*Assignment*
Search the entries below for the string "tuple" and copy the lines that hold it.

Collected data
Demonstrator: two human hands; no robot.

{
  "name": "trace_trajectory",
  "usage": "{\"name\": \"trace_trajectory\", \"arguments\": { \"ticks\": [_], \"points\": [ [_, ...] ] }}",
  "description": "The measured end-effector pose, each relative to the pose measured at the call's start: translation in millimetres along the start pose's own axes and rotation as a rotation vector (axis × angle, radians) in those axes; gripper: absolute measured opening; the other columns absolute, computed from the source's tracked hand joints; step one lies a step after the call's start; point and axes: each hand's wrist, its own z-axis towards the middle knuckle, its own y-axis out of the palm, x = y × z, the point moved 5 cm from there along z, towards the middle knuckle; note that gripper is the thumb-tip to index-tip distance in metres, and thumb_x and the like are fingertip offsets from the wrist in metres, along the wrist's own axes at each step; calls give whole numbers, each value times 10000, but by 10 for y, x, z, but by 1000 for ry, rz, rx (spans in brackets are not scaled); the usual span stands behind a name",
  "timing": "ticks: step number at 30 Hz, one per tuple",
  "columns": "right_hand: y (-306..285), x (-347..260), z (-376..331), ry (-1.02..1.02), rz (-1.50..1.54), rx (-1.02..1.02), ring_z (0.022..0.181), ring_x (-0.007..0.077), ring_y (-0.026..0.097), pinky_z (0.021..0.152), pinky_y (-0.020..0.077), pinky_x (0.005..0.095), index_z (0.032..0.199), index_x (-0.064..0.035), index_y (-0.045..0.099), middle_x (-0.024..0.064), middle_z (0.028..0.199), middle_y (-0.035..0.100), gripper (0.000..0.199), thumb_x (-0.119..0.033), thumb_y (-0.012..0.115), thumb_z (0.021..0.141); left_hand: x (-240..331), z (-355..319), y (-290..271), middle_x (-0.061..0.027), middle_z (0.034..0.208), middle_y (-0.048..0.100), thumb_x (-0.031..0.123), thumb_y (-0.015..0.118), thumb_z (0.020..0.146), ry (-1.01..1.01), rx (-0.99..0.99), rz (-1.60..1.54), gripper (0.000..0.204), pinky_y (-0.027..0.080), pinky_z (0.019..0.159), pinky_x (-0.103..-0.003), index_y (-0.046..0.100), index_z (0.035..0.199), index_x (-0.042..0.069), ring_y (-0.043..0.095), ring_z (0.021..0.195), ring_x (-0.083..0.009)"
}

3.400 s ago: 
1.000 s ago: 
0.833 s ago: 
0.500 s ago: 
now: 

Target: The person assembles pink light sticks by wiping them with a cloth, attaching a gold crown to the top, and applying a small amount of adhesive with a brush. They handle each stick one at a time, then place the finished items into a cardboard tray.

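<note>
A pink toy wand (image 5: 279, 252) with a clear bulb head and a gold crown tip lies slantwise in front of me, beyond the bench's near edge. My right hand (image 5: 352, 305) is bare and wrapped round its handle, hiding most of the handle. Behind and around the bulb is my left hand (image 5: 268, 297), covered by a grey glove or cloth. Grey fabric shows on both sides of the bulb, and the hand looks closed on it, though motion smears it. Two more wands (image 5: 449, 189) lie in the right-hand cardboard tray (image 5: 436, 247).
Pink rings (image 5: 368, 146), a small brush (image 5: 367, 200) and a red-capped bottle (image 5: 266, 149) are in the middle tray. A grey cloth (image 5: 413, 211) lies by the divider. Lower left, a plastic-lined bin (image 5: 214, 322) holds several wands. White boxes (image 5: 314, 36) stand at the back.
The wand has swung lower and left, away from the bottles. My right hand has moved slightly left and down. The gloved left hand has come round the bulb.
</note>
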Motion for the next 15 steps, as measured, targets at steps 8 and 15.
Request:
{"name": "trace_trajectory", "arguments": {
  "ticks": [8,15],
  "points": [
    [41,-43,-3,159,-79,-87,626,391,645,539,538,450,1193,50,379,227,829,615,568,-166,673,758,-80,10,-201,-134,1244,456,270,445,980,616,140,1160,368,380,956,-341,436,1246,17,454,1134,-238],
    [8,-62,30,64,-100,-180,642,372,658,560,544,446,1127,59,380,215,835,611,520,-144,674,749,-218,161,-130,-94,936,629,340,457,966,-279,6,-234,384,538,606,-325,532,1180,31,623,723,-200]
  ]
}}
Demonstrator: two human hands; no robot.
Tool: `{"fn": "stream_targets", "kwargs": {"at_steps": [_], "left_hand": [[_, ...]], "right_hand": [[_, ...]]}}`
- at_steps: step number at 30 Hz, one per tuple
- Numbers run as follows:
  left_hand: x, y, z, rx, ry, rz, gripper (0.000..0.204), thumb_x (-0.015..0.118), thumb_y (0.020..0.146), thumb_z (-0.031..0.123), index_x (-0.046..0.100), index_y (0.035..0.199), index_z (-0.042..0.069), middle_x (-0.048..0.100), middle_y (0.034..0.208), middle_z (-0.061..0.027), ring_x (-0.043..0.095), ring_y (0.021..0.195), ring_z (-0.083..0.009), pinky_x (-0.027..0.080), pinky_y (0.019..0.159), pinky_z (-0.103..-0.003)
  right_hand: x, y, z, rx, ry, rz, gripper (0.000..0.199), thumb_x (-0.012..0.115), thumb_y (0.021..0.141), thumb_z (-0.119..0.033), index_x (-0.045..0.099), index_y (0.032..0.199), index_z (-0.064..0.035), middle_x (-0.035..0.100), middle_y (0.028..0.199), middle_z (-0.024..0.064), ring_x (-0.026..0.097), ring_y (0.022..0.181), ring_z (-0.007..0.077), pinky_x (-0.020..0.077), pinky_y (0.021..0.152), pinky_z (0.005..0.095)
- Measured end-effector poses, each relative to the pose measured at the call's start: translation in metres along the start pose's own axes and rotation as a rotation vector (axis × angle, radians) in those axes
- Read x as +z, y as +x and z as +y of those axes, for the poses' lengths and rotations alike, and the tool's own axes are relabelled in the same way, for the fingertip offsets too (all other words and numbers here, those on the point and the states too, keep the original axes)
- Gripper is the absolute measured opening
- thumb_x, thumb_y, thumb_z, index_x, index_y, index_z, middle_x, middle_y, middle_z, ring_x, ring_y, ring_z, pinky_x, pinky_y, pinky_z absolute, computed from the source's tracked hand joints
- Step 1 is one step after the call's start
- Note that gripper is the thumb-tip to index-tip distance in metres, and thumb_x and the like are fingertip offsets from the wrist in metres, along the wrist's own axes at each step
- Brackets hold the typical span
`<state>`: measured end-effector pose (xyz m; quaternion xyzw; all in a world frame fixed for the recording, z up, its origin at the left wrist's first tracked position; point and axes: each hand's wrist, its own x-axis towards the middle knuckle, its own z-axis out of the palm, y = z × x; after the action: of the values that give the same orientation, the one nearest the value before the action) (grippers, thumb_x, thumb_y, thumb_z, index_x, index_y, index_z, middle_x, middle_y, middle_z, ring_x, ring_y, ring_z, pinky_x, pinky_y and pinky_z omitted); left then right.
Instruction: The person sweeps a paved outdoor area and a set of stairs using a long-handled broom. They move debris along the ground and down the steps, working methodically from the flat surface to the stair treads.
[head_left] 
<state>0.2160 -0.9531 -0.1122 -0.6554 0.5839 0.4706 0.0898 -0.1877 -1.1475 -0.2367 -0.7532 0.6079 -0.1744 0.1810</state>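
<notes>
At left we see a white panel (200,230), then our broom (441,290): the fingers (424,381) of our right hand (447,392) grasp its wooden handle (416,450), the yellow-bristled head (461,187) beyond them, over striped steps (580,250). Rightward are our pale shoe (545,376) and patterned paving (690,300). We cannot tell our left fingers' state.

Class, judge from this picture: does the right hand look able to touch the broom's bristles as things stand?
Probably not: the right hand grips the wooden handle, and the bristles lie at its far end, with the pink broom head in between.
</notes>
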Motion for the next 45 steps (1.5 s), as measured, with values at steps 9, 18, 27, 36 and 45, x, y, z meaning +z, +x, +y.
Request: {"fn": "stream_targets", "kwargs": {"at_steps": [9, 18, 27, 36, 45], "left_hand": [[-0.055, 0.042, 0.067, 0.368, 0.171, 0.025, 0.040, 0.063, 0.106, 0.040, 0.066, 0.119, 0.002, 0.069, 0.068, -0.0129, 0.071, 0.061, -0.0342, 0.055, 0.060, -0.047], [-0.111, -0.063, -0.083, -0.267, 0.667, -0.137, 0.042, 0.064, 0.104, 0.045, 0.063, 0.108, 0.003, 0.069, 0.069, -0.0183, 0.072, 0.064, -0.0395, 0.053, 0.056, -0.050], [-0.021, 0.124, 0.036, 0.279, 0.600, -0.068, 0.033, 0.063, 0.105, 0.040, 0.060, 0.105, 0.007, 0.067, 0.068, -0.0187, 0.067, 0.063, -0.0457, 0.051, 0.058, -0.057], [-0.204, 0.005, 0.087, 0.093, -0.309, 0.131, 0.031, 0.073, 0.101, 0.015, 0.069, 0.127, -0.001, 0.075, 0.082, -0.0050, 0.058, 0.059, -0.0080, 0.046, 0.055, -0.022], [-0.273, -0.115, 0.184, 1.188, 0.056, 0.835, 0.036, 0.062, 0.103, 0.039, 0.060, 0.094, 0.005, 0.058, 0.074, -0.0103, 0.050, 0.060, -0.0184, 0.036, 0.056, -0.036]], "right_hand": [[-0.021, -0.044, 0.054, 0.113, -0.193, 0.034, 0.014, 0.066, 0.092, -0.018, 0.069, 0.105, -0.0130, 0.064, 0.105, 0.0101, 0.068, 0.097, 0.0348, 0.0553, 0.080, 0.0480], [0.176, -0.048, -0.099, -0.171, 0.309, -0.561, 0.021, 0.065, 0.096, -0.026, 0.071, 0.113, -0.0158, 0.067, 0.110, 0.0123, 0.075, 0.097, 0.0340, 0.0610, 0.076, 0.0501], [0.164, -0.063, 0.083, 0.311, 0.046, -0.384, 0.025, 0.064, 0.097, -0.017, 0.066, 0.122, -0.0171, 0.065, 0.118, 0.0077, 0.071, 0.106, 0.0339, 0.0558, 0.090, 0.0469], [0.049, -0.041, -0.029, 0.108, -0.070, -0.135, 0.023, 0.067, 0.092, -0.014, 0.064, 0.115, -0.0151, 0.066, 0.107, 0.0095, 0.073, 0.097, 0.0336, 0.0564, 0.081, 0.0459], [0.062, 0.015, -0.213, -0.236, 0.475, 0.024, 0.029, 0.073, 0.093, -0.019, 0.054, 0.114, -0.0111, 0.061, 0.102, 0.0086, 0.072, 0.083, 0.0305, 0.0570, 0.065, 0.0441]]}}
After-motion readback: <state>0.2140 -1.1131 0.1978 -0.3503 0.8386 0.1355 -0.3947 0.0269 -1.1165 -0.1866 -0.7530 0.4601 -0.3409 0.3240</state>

*Output of the task*
  "timing": "ticks: step number at 30 Hz, one per tuple",
- at_steps: step number at 30 Hz, one per tuple

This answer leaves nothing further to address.